- _Task requirements_
Output every line of the material exactly.

- _Stored data_
<<<<

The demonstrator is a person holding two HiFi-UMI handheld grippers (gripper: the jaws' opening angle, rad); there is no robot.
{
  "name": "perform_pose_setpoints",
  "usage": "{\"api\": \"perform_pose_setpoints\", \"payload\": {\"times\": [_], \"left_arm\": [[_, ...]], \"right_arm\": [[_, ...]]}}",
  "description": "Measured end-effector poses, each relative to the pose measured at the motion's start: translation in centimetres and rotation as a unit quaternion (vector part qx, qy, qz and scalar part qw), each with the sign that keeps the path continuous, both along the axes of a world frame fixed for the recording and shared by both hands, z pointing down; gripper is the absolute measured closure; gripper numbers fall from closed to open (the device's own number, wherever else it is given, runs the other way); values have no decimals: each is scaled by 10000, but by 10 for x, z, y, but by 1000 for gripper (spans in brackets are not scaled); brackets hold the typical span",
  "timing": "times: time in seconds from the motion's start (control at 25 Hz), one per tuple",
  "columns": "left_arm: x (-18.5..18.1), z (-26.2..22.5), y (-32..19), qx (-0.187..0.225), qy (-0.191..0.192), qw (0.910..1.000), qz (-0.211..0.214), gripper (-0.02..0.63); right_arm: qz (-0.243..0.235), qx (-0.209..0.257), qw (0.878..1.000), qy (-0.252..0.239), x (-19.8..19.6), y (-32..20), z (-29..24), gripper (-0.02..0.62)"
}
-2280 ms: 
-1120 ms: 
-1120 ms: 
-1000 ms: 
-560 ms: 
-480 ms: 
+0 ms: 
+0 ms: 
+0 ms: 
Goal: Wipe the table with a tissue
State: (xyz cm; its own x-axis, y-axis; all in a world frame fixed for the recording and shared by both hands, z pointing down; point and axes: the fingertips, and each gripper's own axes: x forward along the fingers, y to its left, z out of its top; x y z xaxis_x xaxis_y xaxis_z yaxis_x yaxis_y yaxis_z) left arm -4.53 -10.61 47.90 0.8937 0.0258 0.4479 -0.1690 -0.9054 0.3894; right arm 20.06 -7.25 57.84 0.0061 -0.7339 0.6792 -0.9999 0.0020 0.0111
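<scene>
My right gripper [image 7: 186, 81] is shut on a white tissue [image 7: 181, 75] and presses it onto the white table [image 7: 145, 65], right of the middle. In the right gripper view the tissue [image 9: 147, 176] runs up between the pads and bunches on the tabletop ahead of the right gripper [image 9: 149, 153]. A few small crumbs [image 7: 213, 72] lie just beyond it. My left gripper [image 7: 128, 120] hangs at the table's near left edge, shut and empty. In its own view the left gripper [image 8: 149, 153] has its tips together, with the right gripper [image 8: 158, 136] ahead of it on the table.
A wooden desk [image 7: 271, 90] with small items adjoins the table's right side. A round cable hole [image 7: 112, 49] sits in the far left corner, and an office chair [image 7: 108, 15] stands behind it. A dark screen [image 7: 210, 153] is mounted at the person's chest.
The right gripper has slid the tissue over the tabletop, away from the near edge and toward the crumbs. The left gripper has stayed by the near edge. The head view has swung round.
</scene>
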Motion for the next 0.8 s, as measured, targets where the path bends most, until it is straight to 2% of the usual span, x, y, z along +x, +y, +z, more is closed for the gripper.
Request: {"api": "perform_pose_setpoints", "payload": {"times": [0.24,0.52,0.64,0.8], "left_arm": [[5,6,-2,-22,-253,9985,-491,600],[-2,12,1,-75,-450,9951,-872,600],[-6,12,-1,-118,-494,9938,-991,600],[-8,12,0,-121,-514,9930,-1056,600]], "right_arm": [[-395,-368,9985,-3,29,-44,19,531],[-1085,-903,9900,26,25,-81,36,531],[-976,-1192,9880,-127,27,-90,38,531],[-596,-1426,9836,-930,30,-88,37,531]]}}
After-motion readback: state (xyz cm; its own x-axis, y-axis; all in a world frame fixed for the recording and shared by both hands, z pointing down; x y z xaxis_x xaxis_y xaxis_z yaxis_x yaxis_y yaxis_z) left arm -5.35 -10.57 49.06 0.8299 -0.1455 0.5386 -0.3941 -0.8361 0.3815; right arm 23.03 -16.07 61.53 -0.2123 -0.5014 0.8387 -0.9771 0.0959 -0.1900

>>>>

- _Response to the task_
The demonstrator is a person holding two HiFi-UMI handheld grippers (gripper: the jaws' opening angle, rad); there is no robot.
{
  "name": "perform_pose_setpoints",
  "usage": "{\"api\": \"perform_pose_setpoints\", \"payload\": {\"times\": [_], \"left_arm\": [[_, ...]], \"right_arm\": [[_, ...]]}}",
  "description": "Measured end-effector poses, each relative to the pose measured at the motion's start: translation in centimetres and rotation as a unit quaternion (vector part qx, qy, qz and scalar part qw), each with the sign that keeps the path continuous, both along the axes of a world frame fixed for the recording and shared by both hands, z pointing down; gripper is the absolute measured closure; gripper numbers fall from closed to open (the device's own number, wherever else it is given, runs the other way); values have no decimals: each is scaled by 10000, but by 10 for x, z, y, but by 1000 for gripper (spans in brackets are not scaled); brackets hold the typical span",
  "timing": "times: time in seconds from the motion's start (control at 25 Hz), one per tuple",
  "columns": "left_arm: x (-18.5..18.1), z (-26.2..22.5), y (-32..19), qx (-0.187..0.225), qy (-0.191..0.192), qw (0.910..1.000), qz (-0.211..0.214), gripper (-0.02..0.63); right_arm: qz (-0.243..0.235), qx (-0.209..0.257), qw (0.878..1.000), qy (-0.252..0.239), x (-19.8..19.6), y (-32..20), z (-29..24), gripper (-0.02..0.62)"
}
-2280 ms: 
-1120 ms: 
-1120 ms: 
-1000 ms: 
-560 ms: 
-480 ms: 
+0 ms: 
+0 ms: 
+0 ms: 
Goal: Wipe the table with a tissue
State: (xyz cm; its own x-axis, y-axis; all in a world frame fixed for the recording and shared by both hands, z pointing down; point and axes: the fingertips, and each gripper's own axes: x forward along the fingers, y to its left, z out of its top; x y z xaxis_x xaxis_y xaxis_z yaxis_x yaxis_y yaxis_z) left arm -4.53 -10.61 47.90 0.8937 0.0258 0.4479 -0.1690 -0.9054 0.3894; right arm 20.06 -7.25 57.84 0.0061 -0.7339 0.6792 -0.9999 0.0020 0.0111
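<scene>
My right gripper [image 7: 186, 81] is shut on a white tissue [image 7: 181, 75] and presses it onto the white table [image 7: 145, 65], right of the middle. In the right gripper view the tissue [image 9: 147, 176] runs up between the pads and bunches on the tabletop ahead of the right gripper [image 9: 149, 153]. A few small crumbs [image 7: 213, 72] lie just beyond it. My left gripper [image 7: 128, 120] hangs at the table's near left edge, shut and empty. In its own view the left gripper [image 8: 149, 153] has its tips together, with the right gripper [image 8: 158, 136] ahead of it on the table.
A wooden desk [image 7: 271, 90] with small items adjoins the table's right side. A round cable hole [image 7: 112, 49] sits in the far left corner, and an office chair [image 7: 108, 15] stands behind it. A dark screen [image 7: 210, 153] is mounted at the person's chest.
The right gripper has slid the tissue over the tabletop, away from the near edge and toward the crumbs. The left gripper has stayed by the near edge. The head view has swung round.
</scene>
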Motion for the next 0.8 s, as measured, targets where the path bends most, until it is straight to 2% of the usual span, x, y, z along +x, +y, +z, more is closed for the gripper.
Request: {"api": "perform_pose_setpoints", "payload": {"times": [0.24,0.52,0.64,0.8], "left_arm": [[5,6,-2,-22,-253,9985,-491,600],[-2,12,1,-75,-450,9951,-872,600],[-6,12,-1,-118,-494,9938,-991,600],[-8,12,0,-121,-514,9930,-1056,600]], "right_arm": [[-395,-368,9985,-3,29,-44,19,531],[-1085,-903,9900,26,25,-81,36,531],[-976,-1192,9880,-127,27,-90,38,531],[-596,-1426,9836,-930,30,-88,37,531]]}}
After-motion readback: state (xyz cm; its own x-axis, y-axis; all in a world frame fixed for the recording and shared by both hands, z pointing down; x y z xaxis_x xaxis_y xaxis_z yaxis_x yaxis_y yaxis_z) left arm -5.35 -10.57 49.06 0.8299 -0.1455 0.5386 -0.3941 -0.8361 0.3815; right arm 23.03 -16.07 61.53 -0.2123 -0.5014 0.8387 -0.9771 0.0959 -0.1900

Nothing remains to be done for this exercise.